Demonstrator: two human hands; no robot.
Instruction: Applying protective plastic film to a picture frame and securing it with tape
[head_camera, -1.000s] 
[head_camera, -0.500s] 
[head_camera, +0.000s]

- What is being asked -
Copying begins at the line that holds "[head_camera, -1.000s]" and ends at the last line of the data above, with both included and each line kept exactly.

- Worked solution -
[head_camera, -1.000s] 
[head_camera, -0.500s] 
[head_camera, +0.000s]

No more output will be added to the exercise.